6 Data Manipulation in EdSurvey
and Base R
Last edited: July 2023
Suggested Citation
Lee, M. & Bailey, P. Data Manipulation in EdSurvey and Base R. In Bailey, P. and Zhang, T. (eds.), Analyzing NCES Data Using EdSurvey: A User’s Guide.
EdSurvey
gives users functions to efficiently analyze education survey data. As mentioned in Chapter 3, EdSurvey
is flexible when conducting data manipulation and preparing for survey analysis. It allows for rudimentary data manipulation and analysis with both EdSurvey
and base R functions to edit data before processing. Also, by calling the function getData()
, one can extract a light.edsurvey.data.frame
to manipulate similarly as other data.frame
objects in other R packages. This concept is further detailed in Chapter 9analysisOutsideEdSurvey).
6.1 Subsetting the Data
Analysts can directly use a subset of a dataset with EdSurvey
functions. In this example, a summary table is created with edsurveyTable
after filtering the sample to include only those students whose value for the dsex
variable is male and race (as the variable sdracem
) is either 1 or 3 (White or Hispanic). Both value levels and labels can be used in EdSurvey
functions.
sdf <- readNAEP(path = system.file("extdata/data", "M36NT2PM.dat", package = "NAEPprimer"))
sdfm <- subset(x = sdf, subset = dsex == "Male" & (sdracem == 3 | sdracem == 1))
es1 <- edsurveyTable(formula = composite ~ dsex + sdracem, data = sdfm)
es1
dsex | sdracem | N | WTD_N | PCT | SE(PCT) | MEAN | SE(MEAN) |
---|---|---|---|---|---|---|---|
Male | White | 5160 | 5035.169 | 76.11329 | 1.625174 | 287.6603 | 0.8995013 |
Male | Hispanic | 1244 | 1580.192 | 23.88671 | 1.625174 | 260.8268 | 1.5822251 |
6.2 Recoding Variable Names and Levels Using recode.sdf
and rename.sdf
To assist in the process of standardizing data for an edsurvey.data.frame
, a light.edsurvey.data.frame
, and an edsurvey.data.frame.list
, the functions recode.sdf()
and rename.sdf()
are very handy.
The recode.sdf()
function accepts the levels of a variable as a vector from their current values to their newly recoded value.
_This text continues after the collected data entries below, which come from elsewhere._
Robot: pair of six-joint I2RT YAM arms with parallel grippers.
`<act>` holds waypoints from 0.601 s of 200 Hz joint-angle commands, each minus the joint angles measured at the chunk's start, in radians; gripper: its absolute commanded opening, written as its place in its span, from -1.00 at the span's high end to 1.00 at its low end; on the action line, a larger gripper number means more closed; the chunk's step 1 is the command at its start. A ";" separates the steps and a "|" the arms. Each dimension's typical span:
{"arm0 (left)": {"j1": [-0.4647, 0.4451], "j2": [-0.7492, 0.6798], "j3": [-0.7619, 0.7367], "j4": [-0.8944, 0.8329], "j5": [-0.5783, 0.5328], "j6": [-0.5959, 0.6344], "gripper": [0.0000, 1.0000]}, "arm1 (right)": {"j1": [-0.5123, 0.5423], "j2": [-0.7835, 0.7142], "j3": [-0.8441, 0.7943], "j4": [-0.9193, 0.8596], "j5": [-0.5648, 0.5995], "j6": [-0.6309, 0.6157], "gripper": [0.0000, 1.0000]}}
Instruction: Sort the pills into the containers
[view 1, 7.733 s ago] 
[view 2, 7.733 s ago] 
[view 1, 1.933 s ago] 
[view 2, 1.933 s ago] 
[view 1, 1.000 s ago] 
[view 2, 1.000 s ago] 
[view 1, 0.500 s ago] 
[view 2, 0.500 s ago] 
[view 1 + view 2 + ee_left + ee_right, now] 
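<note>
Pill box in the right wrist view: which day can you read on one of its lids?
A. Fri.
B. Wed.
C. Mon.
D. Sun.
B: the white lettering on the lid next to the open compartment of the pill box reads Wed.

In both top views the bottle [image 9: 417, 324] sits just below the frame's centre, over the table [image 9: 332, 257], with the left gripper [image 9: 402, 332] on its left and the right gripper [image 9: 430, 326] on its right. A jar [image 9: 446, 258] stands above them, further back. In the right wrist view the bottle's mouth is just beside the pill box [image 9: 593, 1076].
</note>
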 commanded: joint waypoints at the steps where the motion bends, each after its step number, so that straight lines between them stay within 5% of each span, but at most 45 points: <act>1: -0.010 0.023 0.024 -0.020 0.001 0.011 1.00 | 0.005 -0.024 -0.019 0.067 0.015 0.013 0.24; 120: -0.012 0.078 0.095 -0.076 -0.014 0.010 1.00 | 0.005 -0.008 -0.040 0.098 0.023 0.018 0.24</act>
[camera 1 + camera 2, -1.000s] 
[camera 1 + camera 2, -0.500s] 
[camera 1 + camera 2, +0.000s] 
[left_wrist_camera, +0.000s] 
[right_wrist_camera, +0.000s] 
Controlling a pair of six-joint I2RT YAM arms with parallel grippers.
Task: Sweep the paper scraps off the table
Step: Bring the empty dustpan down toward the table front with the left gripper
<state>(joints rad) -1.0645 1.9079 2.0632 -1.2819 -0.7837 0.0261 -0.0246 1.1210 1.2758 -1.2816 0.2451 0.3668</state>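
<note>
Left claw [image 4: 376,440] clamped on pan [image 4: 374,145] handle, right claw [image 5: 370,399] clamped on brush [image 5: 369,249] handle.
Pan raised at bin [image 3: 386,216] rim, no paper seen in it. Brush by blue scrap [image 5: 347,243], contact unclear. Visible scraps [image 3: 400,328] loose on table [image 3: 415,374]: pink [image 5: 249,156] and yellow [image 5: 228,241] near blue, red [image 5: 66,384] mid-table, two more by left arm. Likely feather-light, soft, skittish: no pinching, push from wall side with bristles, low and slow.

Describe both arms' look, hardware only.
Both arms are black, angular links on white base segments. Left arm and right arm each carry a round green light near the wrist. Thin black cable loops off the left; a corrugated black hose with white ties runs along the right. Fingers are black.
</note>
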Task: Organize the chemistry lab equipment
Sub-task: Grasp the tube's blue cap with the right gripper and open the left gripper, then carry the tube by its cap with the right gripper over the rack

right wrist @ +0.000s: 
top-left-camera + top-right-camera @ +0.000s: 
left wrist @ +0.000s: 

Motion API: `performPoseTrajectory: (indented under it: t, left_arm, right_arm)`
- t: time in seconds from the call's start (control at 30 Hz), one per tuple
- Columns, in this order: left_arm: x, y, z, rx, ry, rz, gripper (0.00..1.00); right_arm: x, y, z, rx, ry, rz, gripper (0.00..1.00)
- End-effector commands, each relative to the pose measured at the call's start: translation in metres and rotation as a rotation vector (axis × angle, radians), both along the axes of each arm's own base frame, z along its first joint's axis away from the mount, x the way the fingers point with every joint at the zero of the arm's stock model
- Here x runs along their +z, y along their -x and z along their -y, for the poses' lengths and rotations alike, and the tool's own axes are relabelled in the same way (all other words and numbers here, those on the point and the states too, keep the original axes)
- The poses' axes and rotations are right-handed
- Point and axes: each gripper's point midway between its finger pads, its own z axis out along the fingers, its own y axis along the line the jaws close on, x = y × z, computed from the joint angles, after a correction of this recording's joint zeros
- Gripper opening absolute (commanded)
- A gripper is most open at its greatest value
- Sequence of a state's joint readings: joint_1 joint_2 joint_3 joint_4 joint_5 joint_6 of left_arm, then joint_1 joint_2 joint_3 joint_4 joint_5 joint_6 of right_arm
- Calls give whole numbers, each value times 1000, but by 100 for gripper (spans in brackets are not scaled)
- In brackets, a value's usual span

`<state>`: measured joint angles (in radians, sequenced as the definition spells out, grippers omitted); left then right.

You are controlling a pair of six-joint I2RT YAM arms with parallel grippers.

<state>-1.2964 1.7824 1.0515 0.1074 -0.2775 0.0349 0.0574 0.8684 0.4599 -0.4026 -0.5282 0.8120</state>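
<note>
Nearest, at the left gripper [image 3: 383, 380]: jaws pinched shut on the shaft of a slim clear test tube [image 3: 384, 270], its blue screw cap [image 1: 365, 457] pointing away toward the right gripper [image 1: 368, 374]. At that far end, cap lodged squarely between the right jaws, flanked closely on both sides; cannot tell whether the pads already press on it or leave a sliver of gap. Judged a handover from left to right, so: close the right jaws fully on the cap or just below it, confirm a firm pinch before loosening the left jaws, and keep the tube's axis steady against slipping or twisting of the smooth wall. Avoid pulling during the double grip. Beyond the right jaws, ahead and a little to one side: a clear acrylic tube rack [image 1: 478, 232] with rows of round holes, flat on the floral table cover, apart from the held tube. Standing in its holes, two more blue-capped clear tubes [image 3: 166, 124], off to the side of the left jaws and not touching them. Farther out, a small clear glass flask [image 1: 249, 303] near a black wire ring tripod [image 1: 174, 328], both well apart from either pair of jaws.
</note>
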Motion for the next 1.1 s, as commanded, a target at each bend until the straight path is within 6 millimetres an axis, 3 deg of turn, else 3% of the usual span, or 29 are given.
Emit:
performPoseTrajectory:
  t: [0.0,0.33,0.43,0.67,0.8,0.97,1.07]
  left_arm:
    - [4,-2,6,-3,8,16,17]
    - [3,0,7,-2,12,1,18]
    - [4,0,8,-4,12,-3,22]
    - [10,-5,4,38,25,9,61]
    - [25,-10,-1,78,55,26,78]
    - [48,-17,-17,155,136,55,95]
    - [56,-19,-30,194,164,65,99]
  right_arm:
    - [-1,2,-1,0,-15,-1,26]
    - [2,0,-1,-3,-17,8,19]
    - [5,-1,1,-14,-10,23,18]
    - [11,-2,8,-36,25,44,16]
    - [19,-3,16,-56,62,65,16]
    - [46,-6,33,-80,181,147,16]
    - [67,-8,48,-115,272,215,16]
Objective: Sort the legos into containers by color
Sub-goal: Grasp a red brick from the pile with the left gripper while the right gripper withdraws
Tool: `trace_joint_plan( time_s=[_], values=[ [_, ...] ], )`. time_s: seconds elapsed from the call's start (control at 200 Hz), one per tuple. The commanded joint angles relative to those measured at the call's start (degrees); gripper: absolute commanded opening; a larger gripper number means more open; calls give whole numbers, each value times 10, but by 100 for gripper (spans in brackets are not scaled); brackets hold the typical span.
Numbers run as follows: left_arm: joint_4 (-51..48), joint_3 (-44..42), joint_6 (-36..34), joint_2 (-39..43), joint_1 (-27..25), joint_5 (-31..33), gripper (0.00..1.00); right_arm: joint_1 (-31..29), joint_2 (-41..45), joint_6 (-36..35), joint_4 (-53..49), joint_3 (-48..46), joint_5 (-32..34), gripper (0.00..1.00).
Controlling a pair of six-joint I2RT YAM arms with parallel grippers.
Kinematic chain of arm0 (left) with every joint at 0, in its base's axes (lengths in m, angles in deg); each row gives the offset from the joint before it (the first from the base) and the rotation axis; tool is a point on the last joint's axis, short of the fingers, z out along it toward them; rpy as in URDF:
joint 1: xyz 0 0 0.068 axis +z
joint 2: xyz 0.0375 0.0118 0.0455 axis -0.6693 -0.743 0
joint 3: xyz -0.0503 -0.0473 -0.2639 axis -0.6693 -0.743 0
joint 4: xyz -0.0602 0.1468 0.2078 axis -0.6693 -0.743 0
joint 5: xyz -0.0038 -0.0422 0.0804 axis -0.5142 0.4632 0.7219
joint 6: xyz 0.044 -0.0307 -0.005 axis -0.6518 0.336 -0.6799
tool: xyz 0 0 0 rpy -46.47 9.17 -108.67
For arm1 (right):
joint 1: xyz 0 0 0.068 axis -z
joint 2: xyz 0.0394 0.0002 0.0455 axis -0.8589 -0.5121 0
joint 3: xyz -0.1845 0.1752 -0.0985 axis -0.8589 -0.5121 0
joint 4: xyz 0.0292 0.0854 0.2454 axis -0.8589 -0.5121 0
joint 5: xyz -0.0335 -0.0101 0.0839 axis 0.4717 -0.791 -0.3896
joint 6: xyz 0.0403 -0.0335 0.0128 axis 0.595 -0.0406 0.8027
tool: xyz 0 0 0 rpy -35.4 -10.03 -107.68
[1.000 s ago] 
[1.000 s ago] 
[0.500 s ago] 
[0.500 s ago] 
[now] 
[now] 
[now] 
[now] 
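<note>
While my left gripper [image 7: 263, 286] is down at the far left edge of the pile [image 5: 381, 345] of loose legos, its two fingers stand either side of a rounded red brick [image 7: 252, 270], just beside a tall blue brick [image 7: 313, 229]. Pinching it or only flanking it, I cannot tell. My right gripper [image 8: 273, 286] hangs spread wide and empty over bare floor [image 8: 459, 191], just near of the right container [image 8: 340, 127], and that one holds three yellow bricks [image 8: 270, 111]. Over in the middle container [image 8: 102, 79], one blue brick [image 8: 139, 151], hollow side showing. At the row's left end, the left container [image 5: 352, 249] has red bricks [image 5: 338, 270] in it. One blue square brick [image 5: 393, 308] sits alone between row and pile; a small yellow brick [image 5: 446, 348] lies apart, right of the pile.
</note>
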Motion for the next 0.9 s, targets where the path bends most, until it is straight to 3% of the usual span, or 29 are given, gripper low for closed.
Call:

For example, changing the lowest level of b017451
from "Never or hardly ever"
to "Infrequently"
and the highest level from "Every day"
to "Frequently"
, will recode levels for that variable in our connection to sdf
:
sdf2 <- recode.sdf(sdf, recode = list(
b017451 = list(from = c("Never or hardly ever"),
to = c("Infrequently")),
b017451 = list(from = c("Every day"),
to = c ("Frequently"))
)
)
searchSDF(string = "b017451", data = sdf2, levels = TRUE)
#> Variable: b017451
#> Label: Talk about studies at home
#> Levels (Lowest level first):
#> 2. Once every few weeks
#> 3. About once a week
#> 4. 2 or 3 times a week
#> 8. Omitted
#> 0. Multiple
#> 9. Infrequently
#> 10. Frequently
In addition, we can change the name of variables using rename.sdf()
. The recoded variable "b017451"
can be changed to a value that more effectively describes its contents, such as "studytalkfrequency"
:
sdf2 <- rename.sdf(x = sdf2, oldnames = "b017451", newnames = "studytalkfrequency")
searchSDF(string = "studytalkfrequency", data = sdf2, levels = TRUE)
#> Variable: studytalkfrequency
#> Label: Talk about studies at home
#> Levels (Lowest level first):
#> 2. Once every few weeks
#> 3. About once a week
#> 4. 2 or 3 times a week
#> 8. Omitted
#> 0. Multiple
#> 9. Infrequently
#> 10. Frequently
Most EdSurvey
analytical functions allow the user to recode variable levels through the recode argument, including, for example, cor.sdf()
, lm.sdf()
, and edsurveyTable()
. Reference a function’s documentation page for details.
It also is important to note that EdSurvey
functions (and function arguments) do not permanently overwrite the variable information from your data source; they recode it only for the current connection to the data in R. The original file formatting can be retrieved by reconnecting to the data source via readNAEP()
.
6.3 Retrieving Data for Further Manipulation With getData
Data can be extracted and manipulated using the function getData
. The function getData
takes an edsurvey.data.frame
and returns a light.edsurvey.data.frame
containing the requested variables by either specifying a set of variable names in varnames
or entering a formula in formula
.4 For plausible values and weights, only the names of the main scale/subscale and the weight variable need to be included here for all necessary supplementary variables to be automatically included.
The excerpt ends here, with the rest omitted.